→ Task description
Exactly as they appear, copy the lines of the listing from the one containing "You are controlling" through the final line, both included, and nothing else.

→ Input data
━━━━
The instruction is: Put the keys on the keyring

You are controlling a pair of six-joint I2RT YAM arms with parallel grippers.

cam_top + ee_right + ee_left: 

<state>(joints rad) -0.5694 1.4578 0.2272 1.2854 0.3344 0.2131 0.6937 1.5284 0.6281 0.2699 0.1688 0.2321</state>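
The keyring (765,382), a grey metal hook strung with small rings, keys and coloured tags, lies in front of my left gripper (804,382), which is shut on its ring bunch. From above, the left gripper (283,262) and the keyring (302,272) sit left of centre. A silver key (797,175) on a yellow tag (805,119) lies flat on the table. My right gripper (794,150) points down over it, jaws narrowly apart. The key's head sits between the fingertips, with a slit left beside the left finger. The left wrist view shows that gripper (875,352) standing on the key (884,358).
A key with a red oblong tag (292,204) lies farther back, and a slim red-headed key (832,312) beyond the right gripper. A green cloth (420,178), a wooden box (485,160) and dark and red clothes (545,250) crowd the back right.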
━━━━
→ Solved problem
You are controlling a pair of six-joint I2RT YAM arms with parallel grippers.

cam_top + ee_right + ee_left: 

<state>(joints rad) -0.5694 1.4578 0.2272 1.2854 0.3344 0.2131 0.6937 1.5284 0.6281 0.2699 0.1688 0.2321</state>
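The keyring (765,382), a grey metal hook strung with small rings, keys and coloured tags, lies in front of my left gripper (804,382), which is shut on its ring bunch. From above, the left gripper (283,262) and the keyring (302,272) sit left of centre. A silver key (797,175) on a yellow tag (805,119) lies flat on the table. My right gripper (794,150) points down over it, jaws narrowly apart. The key's head sits between the fingertips, with a slit left beside the left finger. The left wrist view shows that gripper (875,352) standing on the key (884,358).
A key with a red oblong tag (292,204) lies farther back, and a slim red-headed key (832,312) beyond the right gripper. A green cloth (420,178), a wooden box (485,160) and dark and red clothes (545,250) crowd the back right.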

Nothing else remains for this exercise.